A multidither adaptive optical technique using dither frequencies below that of the atmosphere's characteristic response has been proposed for thermal blooming compensation. When such low dither frequencies are used, the atmosphere, which is coupled to the high-energy laser (HEL) beam through the absorption processes that create blooming, is thermally driven at the dither frequency. The modulated thermal radiation returning from the hot spot (created at the target by the high-energy beam) is optimized by using a hill-climbing servo system, and through reciprocity the HEL target irradiance is correspondingly optimized. Computer analyses of the slow dither concept predict convergence to an optimum target irradiance even when strong thermal blooming conditions are present. We have established a laboratory facility for the evaluation of adaptive optical compensation. A low-speed wind tunnel containing a small concentration of Freon 12 is used to simulate a wide variety of realistic blooming scenarios. In this paper we report some results of the first experimental investigation of the slow dither concept.

Paper Details

Date Published: 19 December 1979
PDF: 10 pages
Proc.
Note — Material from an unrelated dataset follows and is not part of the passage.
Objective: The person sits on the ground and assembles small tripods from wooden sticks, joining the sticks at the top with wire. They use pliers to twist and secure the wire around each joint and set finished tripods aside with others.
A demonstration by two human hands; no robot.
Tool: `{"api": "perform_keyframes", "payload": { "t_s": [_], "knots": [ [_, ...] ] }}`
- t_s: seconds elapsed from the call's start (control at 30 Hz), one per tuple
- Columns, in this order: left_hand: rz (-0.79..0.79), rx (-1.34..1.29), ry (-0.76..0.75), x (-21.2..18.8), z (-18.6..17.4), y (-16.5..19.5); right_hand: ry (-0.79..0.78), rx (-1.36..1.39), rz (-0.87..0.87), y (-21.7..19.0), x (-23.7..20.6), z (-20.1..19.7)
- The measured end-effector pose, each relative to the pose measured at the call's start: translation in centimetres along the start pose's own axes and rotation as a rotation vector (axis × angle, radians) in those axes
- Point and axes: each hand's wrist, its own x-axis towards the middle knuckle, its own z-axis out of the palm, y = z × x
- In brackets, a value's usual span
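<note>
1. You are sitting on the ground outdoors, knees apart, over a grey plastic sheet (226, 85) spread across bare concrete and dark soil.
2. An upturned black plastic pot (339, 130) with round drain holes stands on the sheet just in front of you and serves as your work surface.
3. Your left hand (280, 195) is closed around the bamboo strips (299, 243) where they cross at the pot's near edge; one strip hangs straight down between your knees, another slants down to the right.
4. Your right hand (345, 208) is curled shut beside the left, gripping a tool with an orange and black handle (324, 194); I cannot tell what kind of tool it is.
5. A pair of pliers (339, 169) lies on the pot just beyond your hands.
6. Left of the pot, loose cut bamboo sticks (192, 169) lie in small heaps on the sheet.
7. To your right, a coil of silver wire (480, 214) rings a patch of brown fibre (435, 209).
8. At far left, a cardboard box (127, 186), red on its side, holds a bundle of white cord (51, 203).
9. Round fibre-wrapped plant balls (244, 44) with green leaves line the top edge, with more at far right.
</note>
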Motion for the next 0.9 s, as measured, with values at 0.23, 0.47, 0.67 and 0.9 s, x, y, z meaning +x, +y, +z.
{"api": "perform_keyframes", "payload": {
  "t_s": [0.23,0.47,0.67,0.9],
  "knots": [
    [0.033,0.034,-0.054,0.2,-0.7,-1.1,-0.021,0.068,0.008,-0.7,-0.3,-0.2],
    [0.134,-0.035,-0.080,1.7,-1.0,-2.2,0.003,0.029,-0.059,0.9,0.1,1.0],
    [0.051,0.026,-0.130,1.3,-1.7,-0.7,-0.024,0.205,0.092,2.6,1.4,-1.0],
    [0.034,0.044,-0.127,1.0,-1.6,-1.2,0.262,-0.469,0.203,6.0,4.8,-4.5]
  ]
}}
SPIE 0195, Atmospheric Effects on Radiative Transfer, (19 December 1979); doi: 10.1117/12.957949
Show Author Affiliations
Bruce J. Pierce, University of Dayton Research Institute (United States)
James E. Harvey, University of Dayton Research Institute (United States)
Raymond C. Dymale, University of Dayton Research Institute (United States)
Julian S. Nichols, Air Force Weapons Laboratory/LRO (United States)

Published in SPIE Proceedings Vol. 0195:
Atmospheric Effects on Radiative Transfer
Claus B. Ludwig, Editor(s)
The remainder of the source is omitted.